RECORDED DATA START

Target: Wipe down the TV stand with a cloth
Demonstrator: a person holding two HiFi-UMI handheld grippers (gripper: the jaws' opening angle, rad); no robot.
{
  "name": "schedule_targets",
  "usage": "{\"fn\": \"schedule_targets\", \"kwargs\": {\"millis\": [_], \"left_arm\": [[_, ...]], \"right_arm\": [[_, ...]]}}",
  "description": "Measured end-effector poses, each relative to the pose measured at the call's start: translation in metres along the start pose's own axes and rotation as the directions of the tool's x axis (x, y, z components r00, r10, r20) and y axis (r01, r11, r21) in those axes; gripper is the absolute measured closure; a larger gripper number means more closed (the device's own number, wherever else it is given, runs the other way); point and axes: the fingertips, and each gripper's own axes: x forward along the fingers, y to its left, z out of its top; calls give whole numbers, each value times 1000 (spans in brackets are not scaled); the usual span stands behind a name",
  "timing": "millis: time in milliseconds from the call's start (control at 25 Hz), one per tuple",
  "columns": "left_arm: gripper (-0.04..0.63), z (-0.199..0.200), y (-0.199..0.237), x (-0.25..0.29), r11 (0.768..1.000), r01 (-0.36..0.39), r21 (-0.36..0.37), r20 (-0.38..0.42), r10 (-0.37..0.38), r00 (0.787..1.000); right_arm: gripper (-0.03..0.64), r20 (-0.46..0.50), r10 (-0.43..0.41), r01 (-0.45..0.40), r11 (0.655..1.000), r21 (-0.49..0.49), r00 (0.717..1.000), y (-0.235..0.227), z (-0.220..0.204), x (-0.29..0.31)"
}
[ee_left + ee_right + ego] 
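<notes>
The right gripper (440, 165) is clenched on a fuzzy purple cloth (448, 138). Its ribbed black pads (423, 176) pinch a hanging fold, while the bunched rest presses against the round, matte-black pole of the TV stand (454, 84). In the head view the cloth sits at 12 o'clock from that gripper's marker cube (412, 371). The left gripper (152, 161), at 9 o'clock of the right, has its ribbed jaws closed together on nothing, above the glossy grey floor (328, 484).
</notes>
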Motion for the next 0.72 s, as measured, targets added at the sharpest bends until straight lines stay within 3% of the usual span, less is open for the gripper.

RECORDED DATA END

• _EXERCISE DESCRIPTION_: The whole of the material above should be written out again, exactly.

• _RESPONSE TO THIS EXERCISE_:
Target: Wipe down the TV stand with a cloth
Demonstrator: a person holding two HiFi-UMI handheld grippers (gripper: the jaws' opening angle, rad); no robot.
{
  "name": "schedule_targets",
  "usage": "{\"fn\": \"schedule_targets\", \"kwargs\": {\"millis\": [_], \"left_arm\": [[_, ...]], \"right_arm\": [[_, ...]]}}",
  "description": "Measured end-effector poses, each relative to the pose measured at the call's start: translation in metres along the start pose's own axes and rotation as the directions of the tool's x axis (x, y, z components r00, r10, r20) and y axis (r01, r11, r21) in those axes; gripper is the absolute measured closure; a larger gripper number means more closed (the device's own number, wherever else it is given, runs the other way); point and axes: the fingertips, and each gripper's own axes: x forward along the fingers, y to its left, z out of its top; calls give whole numbers, each value times 1000 (spans in brackets are not scaled); the usual span stands behind a name",
  "timing": "millis: time in milliseconds from the call's start (control at 25 Hz), one per tuple",
  "columns": "left_arm: gripper (-0.04..0.63), z (-0.199..0.200), y (-0.199..0.237), x (-0.25..0.29), r11 (0.768..1.000), r01 (-0.36..0.39), r21 (-0.36..0.37), r20 (-0.38..0.42), r10 (-0.37..0.38), r00 (0.787..1.000); right_arm: gripper (-0.03..0.64), r20 (-0.46..0.50), r10 (-0.43..0.41), r01 (-0.45..0.40), r11 (0.655..1.000), r21 (-0.49..0.49), r00 (0.717..1.000), y (-0.235..0.227), z (-0.220..0.204), x (-0.29..0.31)"
}
[ee_left + ee_right + ego] 
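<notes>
The right gripper (440, 165) is clenched on a fuzzy purple cloth (448, 138). Its ribbed black pads (423, 176) pinch a hanging fold, while the bunched rest presses against the round, matte-black pole of the TV stand (454, 84). In the head view the cloth sits at 12 o'clock from that gripper's marker cube (412, 371). The left gripper (152, 161), at 9 o'clock of the right, has its ribbed jaws closed together on nothing, above the glossy grey floor (328, 484).
</notes>
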Motion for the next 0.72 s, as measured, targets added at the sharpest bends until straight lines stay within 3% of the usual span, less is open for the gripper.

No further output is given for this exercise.